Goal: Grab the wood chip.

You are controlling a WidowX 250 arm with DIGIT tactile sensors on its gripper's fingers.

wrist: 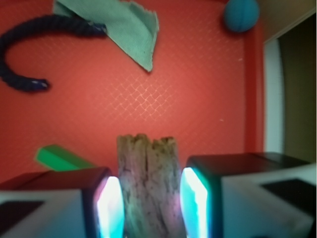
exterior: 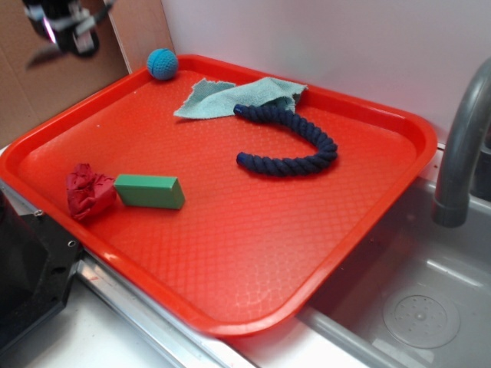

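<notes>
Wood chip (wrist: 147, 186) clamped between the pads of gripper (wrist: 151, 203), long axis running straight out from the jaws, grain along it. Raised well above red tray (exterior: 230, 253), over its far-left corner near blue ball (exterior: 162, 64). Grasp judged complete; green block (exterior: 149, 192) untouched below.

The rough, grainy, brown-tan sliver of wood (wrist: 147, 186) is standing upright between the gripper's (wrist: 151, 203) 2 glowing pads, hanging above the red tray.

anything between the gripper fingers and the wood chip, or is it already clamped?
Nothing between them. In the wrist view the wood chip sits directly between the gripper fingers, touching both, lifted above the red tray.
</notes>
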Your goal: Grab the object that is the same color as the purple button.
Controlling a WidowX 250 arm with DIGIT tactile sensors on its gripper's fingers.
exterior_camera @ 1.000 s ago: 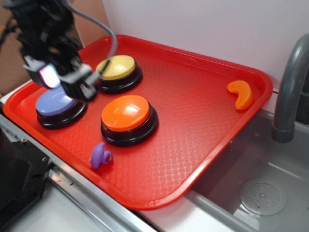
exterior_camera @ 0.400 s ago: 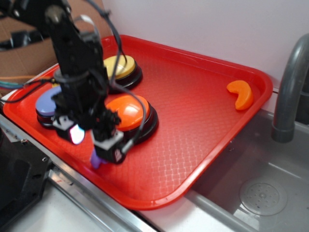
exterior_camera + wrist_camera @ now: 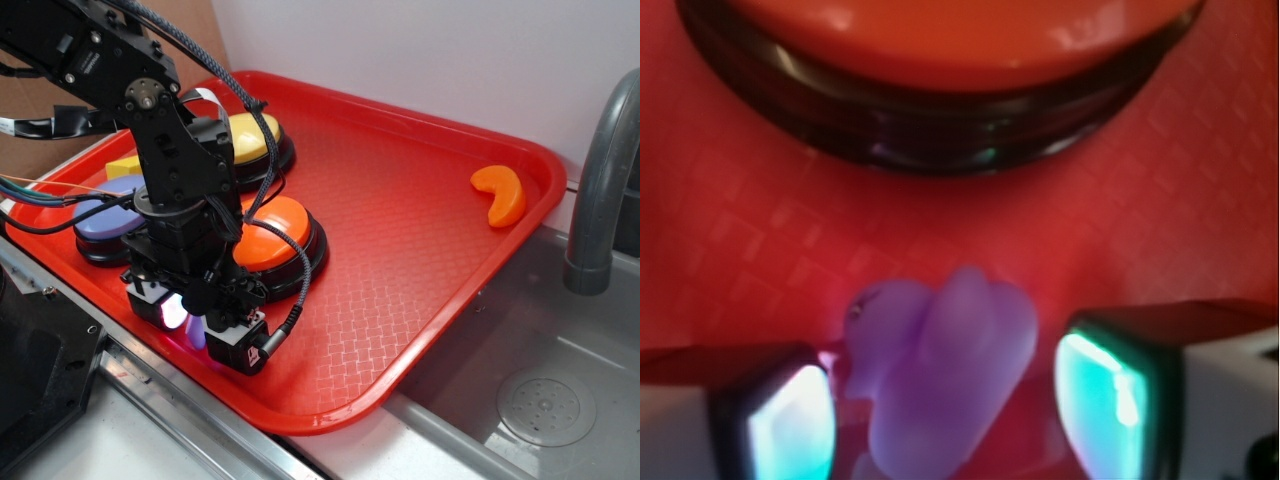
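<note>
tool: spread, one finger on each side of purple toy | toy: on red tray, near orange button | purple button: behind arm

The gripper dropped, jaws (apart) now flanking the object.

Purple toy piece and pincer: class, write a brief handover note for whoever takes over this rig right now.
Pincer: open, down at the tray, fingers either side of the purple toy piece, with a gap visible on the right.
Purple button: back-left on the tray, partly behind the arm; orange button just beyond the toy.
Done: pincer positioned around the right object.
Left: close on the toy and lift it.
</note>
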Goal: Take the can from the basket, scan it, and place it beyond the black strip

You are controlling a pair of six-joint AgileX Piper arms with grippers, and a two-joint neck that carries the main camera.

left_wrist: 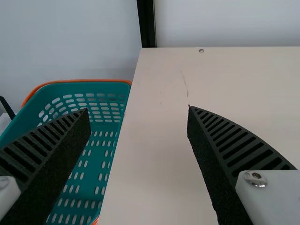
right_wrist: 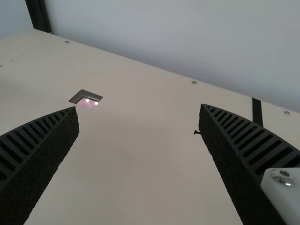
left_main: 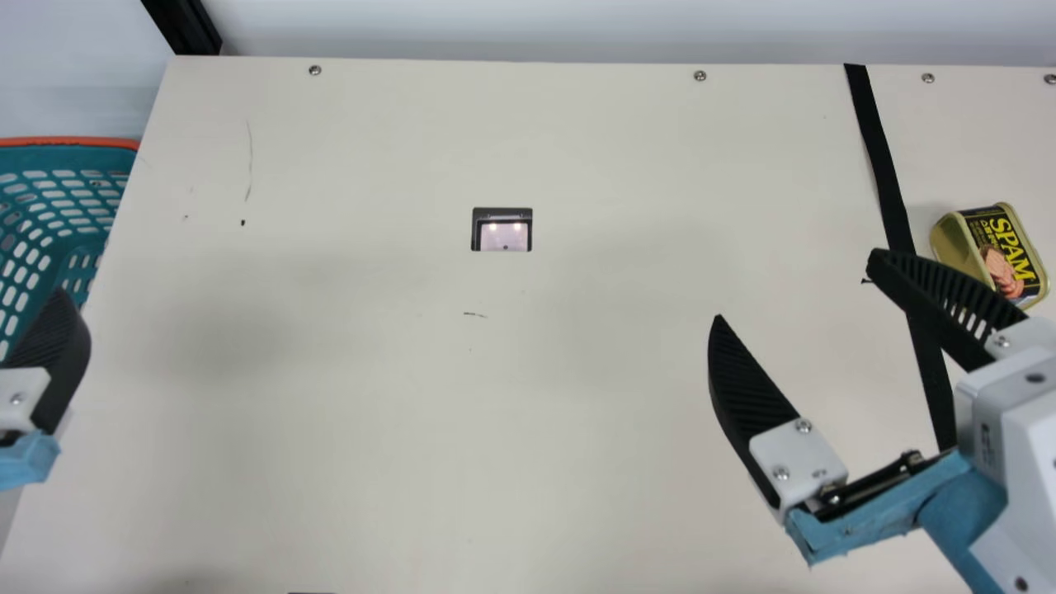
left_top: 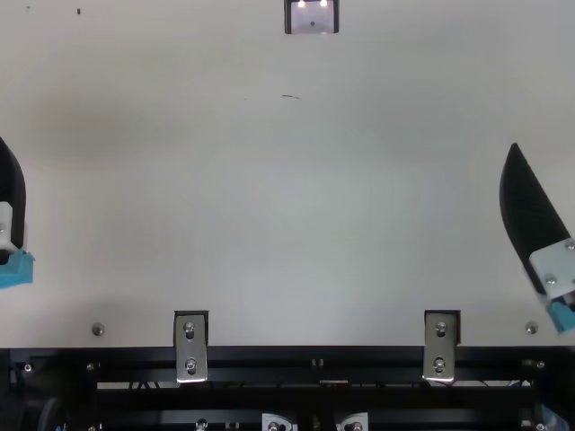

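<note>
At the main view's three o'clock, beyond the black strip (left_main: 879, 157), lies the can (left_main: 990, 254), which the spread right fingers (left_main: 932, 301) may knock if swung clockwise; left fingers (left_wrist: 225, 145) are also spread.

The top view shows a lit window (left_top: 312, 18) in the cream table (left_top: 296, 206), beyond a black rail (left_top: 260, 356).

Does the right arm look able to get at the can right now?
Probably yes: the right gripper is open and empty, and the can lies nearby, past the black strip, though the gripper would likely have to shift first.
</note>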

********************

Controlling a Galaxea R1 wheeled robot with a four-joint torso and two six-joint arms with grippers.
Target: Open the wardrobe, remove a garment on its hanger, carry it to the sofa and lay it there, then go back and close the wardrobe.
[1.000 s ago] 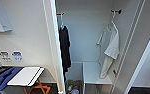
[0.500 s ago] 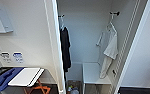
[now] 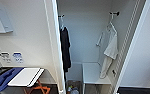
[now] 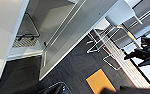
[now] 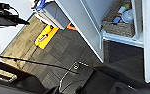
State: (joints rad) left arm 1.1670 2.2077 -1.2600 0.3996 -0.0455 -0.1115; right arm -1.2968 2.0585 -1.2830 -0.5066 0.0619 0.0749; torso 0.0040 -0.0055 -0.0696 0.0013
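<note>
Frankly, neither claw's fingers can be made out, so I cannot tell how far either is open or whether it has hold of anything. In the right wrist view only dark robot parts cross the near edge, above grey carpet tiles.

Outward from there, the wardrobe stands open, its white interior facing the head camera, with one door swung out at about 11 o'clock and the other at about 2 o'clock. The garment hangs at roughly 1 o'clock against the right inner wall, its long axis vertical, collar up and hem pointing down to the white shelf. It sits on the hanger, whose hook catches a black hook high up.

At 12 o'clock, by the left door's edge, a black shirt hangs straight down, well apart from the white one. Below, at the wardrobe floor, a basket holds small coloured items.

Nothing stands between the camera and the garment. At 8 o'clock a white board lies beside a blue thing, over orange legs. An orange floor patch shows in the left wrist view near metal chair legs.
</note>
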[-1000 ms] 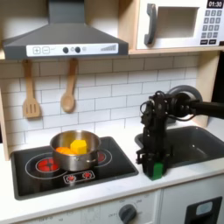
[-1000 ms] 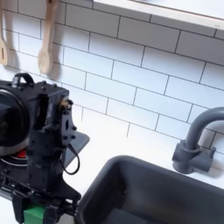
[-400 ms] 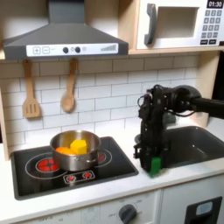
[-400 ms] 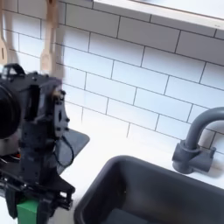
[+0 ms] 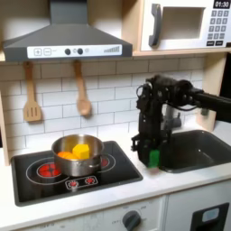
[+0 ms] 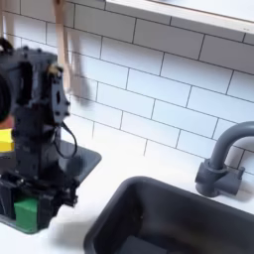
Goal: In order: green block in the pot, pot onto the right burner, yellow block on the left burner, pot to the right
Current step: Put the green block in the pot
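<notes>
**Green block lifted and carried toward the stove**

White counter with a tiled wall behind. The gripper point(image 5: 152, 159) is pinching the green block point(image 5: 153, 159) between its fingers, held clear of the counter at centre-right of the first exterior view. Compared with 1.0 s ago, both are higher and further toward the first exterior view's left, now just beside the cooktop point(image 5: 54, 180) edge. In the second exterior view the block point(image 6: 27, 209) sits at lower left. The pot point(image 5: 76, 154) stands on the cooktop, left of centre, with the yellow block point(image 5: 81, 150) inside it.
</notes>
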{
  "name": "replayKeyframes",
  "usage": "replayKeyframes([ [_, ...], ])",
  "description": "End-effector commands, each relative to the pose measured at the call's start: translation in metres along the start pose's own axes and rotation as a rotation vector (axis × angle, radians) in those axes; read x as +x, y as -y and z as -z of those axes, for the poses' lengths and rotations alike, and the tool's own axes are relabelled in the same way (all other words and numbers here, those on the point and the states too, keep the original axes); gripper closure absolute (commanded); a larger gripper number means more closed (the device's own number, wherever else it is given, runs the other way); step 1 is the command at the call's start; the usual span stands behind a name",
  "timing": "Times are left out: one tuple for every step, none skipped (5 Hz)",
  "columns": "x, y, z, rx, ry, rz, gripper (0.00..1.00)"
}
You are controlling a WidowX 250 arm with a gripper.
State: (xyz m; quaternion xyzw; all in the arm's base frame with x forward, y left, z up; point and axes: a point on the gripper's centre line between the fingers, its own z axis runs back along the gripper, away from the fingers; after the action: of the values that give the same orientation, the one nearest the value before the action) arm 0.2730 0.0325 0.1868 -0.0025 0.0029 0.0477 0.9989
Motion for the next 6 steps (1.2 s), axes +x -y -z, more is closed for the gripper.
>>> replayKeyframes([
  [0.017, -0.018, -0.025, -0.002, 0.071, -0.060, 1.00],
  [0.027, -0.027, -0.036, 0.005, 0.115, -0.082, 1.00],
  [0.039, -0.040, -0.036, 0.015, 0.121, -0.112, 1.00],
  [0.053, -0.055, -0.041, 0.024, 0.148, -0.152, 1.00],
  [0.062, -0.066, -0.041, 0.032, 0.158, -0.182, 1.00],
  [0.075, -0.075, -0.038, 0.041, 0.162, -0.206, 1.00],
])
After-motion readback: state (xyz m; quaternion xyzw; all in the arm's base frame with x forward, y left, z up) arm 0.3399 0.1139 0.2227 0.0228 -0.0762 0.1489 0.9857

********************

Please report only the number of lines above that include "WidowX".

*EXERCISE OUTPUT:* 3